From: ROB DIXON (rdixon@workforcewv.org)
Date: Fri Feb 03 2006 - 15:21:23 EST


Are you on the local subnet with these machines?

Robert L. Dixon, CSO
CHFI A+
Netware/GroupWise Administrator
State of West Virginia's
Office of Techonology
Infrastructure Applications
Telephone: (304)-558-5472 ex.4225
Cellphone: (304)-549-2068
Email:rdixon@workforcewv.org
>>> Steve Friedl <steve@unixwiz.net> >>>
On Wed, Feb 01, 2006 at 10:18:06AM -0500, Holstein, Robert - BLS CTR wrote:
> I'm trying to figure out how to get the uptime of a Win* machine
> remotely using NMAP. Stealth is not a concern. I've done it with *nix
> based OS'es before using NMAP but never Windows.

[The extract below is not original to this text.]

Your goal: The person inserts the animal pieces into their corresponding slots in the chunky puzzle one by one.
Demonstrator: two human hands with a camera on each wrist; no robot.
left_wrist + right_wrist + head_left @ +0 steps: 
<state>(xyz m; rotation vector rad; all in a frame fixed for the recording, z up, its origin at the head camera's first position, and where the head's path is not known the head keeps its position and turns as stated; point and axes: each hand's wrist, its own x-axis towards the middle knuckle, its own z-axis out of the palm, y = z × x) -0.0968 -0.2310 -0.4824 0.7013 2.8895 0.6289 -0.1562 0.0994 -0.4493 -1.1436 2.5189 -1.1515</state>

Can anyone offer some
> advice on how to do this using NMAP. I've tried a couple different
> things with no results.

There are two ways I can think of to get the uptime remotely, though
neither with nmap.

1) via SNMP: the sysUpTime.0 OID is the number of 100ths of a second since
   boot. This has a 497-day limit before the 32-bit counter wraps around,
   but if it's a Windows machine I doubt you'll run into that ;-)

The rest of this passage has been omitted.